→ **EXERCISE GOAL**
Exact output of all the records is required.

→ **SOURCE DATA**
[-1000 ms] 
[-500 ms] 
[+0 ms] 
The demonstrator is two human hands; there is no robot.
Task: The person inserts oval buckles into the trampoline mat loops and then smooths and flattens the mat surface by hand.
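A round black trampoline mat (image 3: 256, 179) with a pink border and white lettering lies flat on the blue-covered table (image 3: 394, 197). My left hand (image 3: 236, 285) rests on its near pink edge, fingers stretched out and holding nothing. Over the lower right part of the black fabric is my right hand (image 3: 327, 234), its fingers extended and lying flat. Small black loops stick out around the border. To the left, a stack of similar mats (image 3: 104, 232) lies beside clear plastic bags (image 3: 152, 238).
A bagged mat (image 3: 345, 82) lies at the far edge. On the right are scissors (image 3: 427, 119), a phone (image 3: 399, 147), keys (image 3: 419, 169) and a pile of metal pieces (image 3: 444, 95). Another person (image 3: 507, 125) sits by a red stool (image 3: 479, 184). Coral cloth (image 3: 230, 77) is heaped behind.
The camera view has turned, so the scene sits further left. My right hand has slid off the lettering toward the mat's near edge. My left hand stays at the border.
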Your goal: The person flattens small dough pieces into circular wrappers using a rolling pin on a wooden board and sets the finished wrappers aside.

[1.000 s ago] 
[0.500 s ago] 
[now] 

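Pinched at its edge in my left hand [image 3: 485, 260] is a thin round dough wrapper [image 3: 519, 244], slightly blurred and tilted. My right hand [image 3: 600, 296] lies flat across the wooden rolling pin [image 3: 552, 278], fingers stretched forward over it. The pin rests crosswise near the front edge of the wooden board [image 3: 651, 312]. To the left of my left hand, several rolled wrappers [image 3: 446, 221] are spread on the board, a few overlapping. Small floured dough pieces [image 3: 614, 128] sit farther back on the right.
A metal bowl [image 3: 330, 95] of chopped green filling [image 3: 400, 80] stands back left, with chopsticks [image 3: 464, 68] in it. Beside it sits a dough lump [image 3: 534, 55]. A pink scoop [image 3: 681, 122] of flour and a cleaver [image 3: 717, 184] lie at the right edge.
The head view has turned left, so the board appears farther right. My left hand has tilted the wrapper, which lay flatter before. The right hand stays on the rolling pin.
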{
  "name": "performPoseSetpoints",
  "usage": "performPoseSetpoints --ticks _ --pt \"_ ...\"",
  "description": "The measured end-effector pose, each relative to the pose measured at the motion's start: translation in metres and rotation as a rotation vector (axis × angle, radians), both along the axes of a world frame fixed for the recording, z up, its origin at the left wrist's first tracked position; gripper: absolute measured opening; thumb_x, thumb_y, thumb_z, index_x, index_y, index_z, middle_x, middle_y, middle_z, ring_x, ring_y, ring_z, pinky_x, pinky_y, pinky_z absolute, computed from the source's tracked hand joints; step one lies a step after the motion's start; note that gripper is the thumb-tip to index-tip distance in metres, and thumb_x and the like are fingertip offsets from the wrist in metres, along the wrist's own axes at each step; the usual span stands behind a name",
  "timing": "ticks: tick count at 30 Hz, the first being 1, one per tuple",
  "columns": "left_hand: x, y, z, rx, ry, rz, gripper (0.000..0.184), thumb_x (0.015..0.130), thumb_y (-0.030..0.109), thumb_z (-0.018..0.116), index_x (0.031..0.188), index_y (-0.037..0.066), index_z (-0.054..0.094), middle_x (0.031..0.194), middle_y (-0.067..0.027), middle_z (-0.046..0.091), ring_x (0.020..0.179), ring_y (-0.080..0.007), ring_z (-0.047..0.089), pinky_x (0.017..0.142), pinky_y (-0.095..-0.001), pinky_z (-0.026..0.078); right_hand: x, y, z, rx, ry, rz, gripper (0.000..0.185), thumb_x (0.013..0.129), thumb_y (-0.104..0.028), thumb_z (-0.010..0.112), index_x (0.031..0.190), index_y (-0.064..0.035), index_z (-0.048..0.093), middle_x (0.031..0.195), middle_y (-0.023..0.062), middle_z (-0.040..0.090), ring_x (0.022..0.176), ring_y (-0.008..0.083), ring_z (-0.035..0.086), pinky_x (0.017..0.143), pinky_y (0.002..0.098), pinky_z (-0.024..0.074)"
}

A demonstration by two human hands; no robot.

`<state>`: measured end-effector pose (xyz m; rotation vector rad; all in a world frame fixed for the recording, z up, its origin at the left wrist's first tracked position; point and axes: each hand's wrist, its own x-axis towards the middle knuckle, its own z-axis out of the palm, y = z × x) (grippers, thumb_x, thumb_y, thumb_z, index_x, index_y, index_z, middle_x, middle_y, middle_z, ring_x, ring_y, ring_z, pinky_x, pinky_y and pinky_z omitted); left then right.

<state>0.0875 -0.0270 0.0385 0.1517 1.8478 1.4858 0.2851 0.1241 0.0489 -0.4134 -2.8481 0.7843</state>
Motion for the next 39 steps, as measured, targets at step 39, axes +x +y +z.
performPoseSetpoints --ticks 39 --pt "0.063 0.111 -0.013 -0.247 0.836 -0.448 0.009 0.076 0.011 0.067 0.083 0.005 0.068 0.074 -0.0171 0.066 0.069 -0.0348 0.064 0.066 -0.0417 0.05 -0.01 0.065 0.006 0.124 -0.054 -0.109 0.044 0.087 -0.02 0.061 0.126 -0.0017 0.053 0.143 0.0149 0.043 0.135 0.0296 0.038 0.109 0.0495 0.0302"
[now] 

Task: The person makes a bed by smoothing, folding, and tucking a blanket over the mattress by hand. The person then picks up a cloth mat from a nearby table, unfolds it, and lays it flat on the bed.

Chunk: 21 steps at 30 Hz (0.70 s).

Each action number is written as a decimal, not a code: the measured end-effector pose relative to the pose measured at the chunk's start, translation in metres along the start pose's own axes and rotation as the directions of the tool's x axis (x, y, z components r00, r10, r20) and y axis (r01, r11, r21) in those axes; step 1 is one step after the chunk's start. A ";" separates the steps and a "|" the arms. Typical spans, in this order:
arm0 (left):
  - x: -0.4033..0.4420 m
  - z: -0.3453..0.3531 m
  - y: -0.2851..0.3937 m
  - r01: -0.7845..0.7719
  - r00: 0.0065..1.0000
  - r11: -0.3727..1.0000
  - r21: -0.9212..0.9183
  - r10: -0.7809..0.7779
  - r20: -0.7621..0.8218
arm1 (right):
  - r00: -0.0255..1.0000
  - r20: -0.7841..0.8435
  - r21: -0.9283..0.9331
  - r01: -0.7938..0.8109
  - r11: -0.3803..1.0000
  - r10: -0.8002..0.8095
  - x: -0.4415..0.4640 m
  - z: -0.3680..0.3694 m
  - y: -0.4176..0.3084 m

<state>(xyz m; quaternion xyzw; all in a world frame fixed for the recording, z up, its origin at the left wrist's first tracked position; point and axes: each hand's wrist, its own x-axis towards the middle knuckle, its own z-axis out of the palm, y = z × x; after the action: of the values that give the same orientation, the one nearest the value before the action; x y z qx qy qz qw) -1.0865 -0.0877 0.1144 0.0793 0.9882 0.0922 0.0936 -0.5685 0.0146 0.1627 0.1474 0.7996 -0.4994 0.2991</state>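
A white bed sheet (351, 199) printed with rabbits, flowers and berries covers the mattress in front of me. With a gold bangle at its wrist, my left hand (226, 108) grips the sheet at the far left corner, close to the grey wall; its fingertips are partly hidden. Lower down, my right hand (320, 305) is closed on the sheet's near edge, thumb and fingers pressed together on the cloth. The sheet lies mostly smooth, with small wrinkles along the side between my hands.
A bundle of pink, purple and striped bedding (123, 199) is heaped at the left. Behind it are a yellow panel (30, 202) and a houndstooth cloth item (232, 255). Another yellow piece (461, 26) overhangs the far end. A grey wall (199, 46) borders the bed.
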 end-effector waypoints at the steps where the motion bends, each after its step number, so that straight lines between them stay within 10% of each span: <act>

→ **THE ANSWER**
[-1000 ms] 
[-500 ms] 
[+0 ms] 
The demonstrator is two human hands; there is no robot.
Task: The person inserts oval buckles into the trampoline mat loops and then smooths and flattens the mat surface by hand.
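A round black trampoline mat (image 3: 256, 179) with a pink border and white lettering lies flat on the blue-covered table (image 3: 394, 197). My left hand (image 3: 236, 285) rests on its near pink edge, fingers stretched out and holding nothing. Over the lower right part of the black fabric is my right hand (image 3: 327, 234), its fingers extended and lying flat. Small black loops stick out around the border. To the left, a stack of similar mats (image 3: 104, 232) lies beside clear plastic bags (image 3: 152, 238).
A bagged mat (image 3: 345, 82) lies at the far edge. On the right are scissors (image 3: 427, 119), a phone (image 3: 399, 147), keys (image 3: 419, 169) and a pile of metal pieces (image 3: 444, 95). Another person (image 3: 507, 125) sits by a red stool (image 3: 479, 184). Coral cloth (image 3: 230, 77) is heaped behind.
The camera view has turned, so the scene sits further left. My right hand has slid off the lettering toward the mat's near edge. My left hand stays at the border.
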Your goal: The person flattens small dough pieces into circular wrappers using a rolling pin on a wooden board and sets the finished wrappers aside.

[1.000 s ago] 
[0.500 s ago] 
[now] 

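Pinched at its edge in my left hand [image 3: 485, 260] is a thin round dough wrapper [image 3: 519, 244], slightly blurred and tilted. My right hand [image 3: 600, 296] lies flat across the wooden rolling pin [image 3: 552, 278], fingers stretched forward over it. The pin rests crosswise near the front edge of the wooden board [image 3: 651, 312]. To the left of my left hand, several rolled wrappers [image 3: 446, 221] are spread on the board, a few overlapping. Small floured dough pieces [image 3: 614, 128] sit farther back on the right.
A metal bowl [image 3: 330, 95] of chopped green filling [image 3: 400, 80] stands back left, with chopsticks [image 3: 464, 68] in it. Beside it sits a dough lump [image 3: 534, 55]. A pink scoop [image 3: 681, 122] of flour and a cleaver [image 3: 717, 184] lie at the right edge.
The head view has turned left, so the board appears farther right. My left hand has tilted the wrapper, which lay flatter before. The right hand stays on the rolling pin.
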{
  "name": "performPoseSetpoints",
  "usage": "performPoseSetpoints --ticks _ --pt \"_ ...\"",
  "description": "The measured end-effector pose, each relative to the pose measured at the motion's start: translation in metres and rotation as a rotation vector (axis × angle, radians), both along the axes of a world frame fixed for the recording, z up, its origin at the left wrist's first tracked position; gripper: absolute measured opening; thumb_x, thumb_y, thumb_z, index_x, index_y, index_z, middle_x, middle_y, middle_z, ring_x, ring_y, ring_z, pinky_x, pinky_y, pinky_z absolute, computed from the source's tracked hand joints; step one lies a step after the motion's start; note that gripper is the thumb-tip to index-tip distance in metres, and thumb_x and the like are fingertip offsets from the wrist in metres, along the wrist's own axes at each step; the usual span stands behind a name",
  "timing": "ticks: tick count at 30 Hz, the first being 1, one per tuple",
  "columns": "left_hand: x, y, z, rx, ry, rz, gripper (0.000..0.184), thumb_x (0.015..0.130), thumb_y (-0.030..0.109), thumb_z (-0.018..0.116), index_x (0.031..0.188), index_y (-0.037..0.066), index_z (-0.054..0.094), middle_x (0.031..0.194), middle_y (-0.067..0.027), middle_z (-0.046..0.091), ring_x (0.020..0.179), ring_y (-0.080..0.007), ring_z (-0.047..0.089), pinky_x (0.017..0.142), pinky_y (-0.095..-0.001), pinky_z (-0.026..0.078); right_hand: x, y, z, rx, ry, rz, gripper (0.000..0.185), thumb_x (0.013..0.129), thumb_y (-0.104..0.028), thumb_z (-0.010..0.112), index_x (0.031..0.190), index_y (-0.064..0.035), index_z (-0.048..0.093), middle_x (0.031..0.195), middle_y (-0.023..0.062), middle_z (-0.040..0.090), ring_x (0.022..0.176), ring_y (-0.008..0.083), ring_z (-0.035..0.086), pinky_x (0.017..0.143), pinky_y (0.002..0.098), pinky_z (-0.024..0.074)"
}

A demonstration by two human hands; no robot.

`<state>`: measured end-effector pose (xyz m; rotation vector rad; all in a world frame fixed for the recording, z up, its origin at the left wrist's first tracked position; point and axes: each hand's wrist, its own x-axis towards the middle knuckle, its own z-axis out of the palm, y = z × x) (grippers, thumb_x, thumb_y, thumb_z, index_x, index_y, index_z, middle_x, middle_y, middle_z, ring_x, ring_y, ring_z, pinky_x, pinky_y and pinky_z omitted); left then right.

<state>0.0875 -0.0270 0.0385 0.1517 1.8478 1.4858 0.2851 0.1241 0.0489 -0.4134 -2.8481 0.7843</state>
Motion for the next 39 steps, as measured, targets at step 39, axes +x +y +z.
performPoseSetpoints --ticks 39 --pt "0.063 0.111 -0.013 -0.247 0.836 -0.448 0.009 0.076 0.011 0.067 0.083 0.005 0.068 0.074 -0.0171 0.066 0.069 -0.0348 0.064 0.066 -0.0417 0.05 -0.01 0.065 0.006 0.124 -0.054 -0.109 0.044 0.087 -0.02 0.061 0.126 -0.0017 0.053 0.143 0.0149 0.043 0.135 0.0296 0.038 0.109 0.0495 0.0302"
[now] 

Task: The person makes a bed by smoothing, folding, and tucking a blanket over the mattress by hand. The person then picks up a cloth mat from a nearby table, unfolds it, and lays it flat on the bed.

Chunk: 21 steps at 30 Hz (0.70 s).

Each action number is written as a decimal, not a code: the measured end-effector pose relative to the pose measured at the chunk's start, translation in metres along the start pose's own axes and rotation as the directions of the tool's x axis (x, y, z components r00, r10, r20) and y axis (r01, r11, r21) in those axes; step 1 is one step after the chunk's start. A ";" separates the steps and a "|" the arms. Typical spans, in this order:
arm0 (left):
  - x: -0.4033..0.4420 m
  - z: -0.3453..0.3531 m
  - y: -0.2851..0.3937 m
  - r01: -0.7845..0.7719
  - r00: 0.0065..1.0000
  - r11: -0.3727..1.0000
  - r21: -0.9212..0.9183
  - r10: -0.7809..0.7779
  - r20: -0.7621..0.8218
arm1 (right):
  - r00: -0.0255..1.0000
  - r20: -0.7841..0.8435
  - r21: -0.9283..0.9331
  - r01: -0.7938..0.8109
  - r11: -0.3803..1.0000
  - r10: -0.8002..0.8095
  - x: -0.4415..0.4640 m
  - z: -0.3680..0.3694 m
  - y: -0.4176..0.3084 m

<state>(xyz m; quaternion xyzw; all in a world frame fixed for the recording, z up, its origin at the left wrist's first tracked position; point and axes: each hand's wrist, its own x-axis towards the middle knuckle, its own z-axis out of the palm, y = z × x; after the action: of the values that give the same orientation, the one nearest the value before the action; x y z qx qy qz qw) -1.0865 -0.0877 0.1144 0.0793 0.9882 0.0922 0.0936 -0.5685 0.0146 0.1627 0.1474 0.7996 -0.4994 0.2991</state>
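A white bed sheet (351, 199) printed with rabbits, flowers and berries covers the mattress in front of me. With a gold bangle at its wrist, my left hand (226, 108) grips the sheet at the far left corner, close to the grey wall; its fingertips are partly hidden. Lower down, my right hand (320, 305) is closed on the sheet's near edge, thumb and fingers pressed together on the cloth. The sheet lies mostly smooth, with small wrinkles along the side between my hands.
A bundle of pink, purple and striped bedding (123, 199) is heaped at the left. Behind it are a yellow panel (30, 202) and a houndstooth cloth item (232, 255). Another yellow piece (461, 26) overhangs the far end. A grey wall (199, 46) borders the bed.
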 end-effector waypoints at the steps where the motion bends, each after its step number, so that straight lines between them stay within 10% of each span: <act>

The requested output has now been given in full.